When you reach the line with "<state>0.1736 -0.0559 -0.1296" in the data below, begin printing lines exactly, and stop once the line with "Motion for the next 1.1" has been printed.

Data section section start

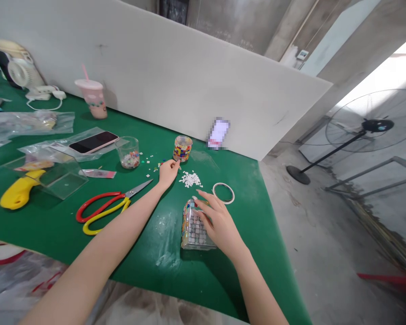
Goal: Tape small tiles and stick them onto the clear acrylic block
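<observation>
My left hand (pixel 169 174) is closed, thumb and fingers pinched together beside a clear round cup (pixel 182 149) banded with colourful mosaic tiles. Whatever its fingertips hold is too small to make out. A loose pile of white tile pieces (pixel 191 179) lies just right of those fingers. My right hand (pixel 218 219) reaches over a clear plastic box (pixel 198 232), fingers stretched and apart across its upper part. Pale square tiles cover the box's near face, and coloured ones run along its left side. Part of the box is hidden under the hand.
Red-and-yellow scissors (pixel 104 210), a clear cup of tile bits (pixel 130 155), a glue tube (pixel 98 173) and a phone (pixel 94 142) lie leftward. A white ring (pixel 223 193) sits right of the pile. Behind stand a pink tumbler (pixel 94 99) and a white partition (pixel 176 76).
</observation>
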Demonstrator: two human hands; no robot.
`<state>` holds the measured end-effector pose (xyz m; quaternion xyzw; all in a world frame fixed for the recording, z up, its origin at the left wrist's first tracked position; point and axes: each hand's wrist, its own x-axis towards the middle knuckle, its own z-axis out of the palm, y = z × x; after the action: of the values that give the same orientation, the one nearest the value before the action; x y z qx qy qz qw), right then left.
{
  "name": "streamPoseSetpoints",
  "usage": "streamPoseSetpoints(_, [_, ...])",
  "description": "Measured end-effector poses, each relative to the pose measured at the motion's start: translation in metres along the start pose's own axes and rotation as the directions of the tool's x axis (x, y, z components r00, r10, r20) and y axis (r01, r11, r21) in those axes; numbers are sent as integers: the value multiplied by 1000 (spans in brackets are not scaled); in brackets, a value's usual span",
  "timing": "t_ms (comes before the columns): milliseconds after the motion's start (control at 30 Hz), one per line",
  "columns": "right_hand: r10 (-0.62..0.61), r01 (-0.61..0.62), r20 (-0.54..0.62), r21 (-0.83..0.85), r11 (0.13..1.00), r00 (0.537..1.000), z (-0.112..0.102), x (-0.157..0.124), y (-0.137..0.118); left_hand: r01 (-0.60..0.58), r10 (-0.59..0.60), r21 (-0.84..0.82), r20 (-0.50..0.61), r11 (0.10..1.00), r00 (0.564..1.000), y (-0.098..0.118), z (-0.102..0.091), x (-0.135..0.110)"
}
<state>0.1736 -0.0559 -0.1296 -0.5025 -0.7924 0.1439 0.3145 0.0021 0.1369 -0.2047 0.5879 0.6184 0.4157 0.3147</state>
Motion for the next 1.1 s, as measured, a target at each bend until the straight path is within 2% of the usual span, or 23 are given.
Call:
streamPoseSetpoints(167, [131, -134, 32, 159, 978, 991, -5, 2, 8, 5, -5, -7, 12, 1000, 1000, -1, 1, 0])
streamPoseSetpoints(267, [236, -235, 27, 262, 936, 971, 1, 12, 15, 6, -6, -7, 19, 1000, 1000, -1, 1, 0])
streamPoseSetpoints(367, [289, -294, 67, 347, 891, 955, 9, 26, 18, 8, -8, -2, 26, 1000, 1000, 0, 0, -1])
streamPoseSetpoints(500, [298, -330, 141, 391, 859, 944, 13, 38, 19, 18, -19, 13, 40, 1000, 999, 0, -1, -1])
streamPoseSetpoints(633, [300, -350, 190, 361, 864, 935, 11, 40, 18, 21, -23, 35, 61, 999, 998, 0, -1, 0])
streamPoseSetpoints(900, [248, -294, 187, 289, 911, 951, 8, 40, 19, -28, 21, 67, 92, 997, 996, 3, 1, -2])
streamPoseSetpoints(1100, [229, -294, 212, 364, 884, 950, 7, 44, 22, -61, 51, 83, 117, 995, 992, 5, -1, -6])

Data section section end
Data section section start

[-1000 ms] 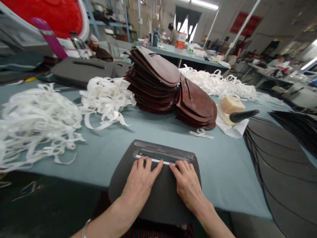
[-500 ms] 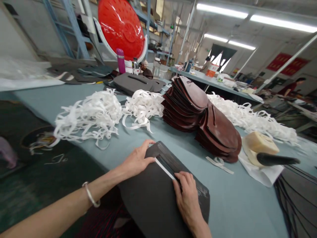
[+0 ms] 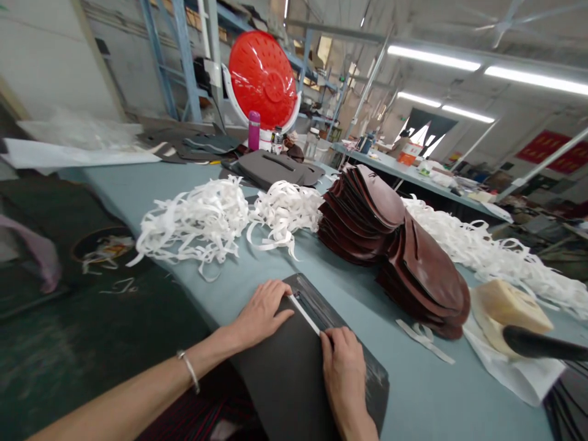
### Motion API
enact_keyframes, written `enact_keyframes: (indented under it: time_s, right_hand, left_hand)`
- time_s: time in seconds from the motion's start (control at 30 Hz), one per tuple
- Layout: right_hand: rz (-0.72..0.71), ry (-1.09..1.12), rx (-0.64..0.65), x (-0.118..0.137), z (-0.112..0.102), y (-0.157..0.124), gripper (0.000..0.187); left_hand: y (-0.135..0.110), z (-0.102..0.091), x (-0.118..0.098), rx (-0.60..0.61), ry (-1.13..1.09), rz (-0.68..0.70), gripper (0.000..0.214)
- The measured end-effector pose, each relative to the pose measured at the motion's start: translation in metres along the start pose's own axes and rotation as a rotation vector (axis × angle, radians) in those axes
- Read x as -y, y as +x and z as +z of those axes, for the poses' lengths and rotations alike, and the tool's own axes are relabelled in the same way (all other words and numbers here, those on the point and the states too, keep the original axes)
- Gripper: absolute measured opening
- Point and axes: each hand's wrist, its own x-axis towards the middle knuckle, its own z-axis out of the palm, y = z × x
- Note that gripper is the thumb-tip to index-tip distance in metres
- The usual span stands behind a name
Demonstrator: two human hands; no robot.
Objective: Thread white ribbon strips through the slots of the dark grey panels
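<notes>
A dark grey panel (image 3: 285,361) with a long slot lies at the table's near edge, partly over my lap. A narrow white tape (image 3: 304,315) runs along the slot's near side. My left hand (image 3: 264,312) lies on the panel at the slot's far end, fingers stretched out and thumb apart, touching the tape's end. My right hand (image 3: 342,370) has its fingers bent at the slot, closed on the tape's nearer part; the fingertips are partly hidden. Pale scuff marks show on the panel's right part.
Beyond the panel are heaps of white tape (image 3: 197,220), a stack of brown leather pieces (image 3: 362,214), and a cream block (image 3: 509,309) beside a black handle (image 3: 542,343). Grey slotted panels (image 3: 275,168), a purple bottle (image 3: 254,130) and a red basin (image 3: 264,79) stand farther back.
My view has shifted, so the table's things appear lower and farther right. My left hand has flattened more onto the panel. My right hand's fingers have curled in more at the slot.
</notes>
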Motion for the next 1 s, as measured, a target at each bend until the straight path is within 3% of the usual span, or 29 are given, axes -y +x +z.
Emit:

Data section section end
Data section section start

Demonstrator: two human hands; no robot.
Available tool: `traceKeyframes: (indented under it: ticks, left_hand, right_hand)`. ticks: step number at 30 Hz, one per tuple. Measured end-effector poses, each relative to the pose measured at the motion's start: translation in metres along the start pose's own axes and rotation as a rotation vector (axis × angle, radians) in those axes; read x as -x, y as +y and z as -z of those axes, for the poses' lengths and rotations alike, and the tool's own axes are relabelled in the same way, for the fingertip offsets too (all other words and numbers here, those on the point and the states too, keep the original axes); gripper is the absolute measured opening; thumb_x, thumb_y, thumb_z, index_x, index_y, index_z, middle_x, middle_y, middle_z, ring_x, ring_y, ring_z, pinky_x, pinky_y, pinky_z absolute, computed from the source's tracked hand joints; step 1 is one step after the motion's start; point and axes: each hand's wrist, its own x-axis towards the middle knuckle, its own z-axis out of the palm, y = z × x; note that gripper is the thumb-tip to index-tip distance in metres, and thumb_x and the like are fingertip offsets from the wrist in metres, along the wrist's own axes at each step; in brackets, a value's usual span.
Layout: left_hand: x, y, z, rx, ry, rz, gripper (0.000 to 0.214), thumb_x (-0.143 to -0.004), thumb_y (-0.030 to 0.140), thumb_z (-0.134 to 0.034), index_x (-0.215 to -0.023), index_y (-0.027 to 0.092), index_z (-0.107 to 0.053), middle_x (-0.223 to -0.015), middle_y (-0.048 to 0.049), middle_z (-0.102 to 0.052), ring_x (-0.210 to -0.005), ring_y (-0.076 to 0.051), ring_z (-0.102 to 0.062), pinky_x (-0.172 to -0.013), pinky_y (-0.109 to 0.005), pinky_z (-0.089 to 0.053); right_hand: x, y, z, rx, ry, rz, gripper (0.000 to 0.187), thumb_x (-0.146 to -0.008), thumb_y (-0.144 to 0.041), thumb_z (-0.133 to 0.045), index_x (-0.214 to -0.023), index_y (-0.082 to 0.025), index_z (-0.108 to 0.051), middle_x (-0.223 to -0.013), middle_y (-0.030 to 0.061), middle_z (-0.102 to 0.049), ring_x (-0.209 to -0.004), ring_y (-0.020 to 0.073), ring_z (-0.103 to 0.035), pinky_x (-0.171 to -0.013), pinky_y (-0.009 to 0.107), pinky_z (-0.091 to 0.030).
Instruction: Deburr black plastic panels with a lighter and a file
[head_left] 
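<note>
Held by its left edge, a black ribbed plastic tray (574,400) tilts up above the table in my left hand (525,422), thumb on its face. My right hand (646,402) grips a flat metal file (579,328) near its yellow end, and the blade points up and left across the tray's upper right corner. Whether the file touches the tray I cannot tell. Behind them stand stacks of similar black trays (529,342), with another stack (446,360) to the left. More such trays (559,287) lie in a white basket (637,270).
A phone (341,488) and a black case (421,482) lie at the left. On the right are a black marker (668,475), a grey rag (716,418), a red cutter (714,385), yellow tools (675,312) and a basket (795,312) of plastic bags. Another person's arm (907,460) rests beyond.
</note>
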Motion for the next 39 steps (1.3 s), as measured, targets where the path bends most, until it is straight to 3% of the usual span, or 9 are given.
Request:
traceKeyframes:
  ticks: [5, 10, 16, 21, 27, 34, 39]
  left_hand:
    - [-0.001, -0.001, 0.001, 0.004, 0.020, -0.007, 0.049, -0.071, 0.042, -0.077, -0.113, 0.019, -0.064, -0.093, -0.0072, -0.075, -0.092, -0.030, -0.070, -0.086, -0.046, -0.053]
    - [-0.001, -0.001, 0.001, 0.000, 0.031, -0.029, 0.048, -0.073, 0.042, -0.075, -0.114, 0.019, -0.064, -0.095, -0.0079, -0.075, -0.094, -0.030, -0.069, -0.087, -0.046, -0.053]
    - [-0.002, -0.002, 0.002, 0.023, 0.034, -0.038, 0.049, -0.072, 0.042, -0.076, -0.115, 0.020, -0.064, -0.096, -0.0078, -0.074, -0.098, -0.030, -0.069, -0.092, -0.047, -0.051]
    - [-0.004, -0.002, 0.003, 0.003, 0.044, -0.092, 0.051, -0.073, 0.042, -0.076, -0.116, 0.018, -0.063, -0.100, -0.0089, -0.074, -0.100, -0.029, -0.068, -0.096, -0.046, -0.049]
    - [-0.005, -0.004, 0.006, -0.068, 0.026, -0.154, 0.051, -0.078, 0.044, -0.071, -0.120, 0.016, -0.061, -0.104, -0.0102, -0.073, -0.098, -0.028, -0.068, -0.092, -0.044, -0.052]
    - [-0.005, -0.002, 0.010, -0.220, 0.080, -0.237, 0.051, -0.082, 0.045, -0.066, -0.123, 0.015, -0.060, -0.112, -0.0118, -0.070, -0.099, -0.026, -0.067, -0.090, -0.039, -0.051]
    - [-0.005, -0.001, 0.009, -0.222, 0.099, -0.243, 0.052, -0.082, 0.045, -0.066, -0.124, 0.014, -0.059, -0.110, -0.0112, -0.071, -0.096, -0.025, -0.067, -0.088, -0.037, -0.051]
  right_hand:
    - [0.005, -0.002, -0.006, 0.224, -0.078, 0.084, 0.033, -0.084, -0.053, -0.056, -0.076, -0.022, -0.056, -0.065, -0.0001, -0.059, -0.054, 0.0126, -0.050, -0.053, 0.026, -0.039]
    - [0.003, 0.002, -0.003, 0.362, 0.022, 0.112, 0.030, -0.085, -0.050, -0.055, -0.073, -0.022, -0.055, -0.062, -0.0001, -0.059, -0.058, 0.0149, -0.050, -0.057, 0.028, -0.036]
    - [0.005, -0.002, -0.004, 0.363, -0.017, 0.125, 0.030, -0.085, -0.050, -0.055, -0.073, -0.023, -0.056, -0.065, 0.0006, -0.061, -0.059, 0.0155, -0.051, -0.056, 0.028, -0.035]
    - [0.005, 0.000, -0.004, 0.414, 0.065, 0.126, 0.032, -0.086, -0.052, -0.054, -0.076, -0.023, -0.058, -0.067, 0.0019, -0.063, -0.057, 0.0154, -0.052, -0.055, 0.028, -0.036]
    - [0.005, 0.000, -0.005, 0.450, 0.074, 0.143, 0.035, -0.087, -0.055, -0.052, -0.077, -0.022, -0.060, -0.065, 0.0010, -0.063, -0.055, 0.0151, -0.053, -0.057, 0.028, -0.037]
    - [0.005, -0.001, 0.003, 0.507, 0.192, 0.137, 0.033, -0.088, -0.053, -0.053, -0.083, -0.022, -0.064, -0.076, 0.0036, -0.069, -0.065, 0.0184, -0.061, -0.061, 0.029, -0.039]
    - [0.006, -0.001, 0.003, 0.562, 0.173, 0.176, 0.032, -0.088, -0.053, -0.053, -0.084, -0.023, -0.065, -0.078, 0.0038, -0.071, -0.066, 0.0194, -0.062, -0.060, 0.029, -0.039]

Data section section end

Task result:
<state>0.1736 -0.0559 -0.1296 -0.5025 -0.7924 0.1439 0.3145 0.0021 0.1369 -0.2047 0.5879 0.6184 0.4157 0.3147</state>
Motion for the next 1.1 s, as measured, a target at each bend until the straight path is within 2% of the usual span, or 23 are given.

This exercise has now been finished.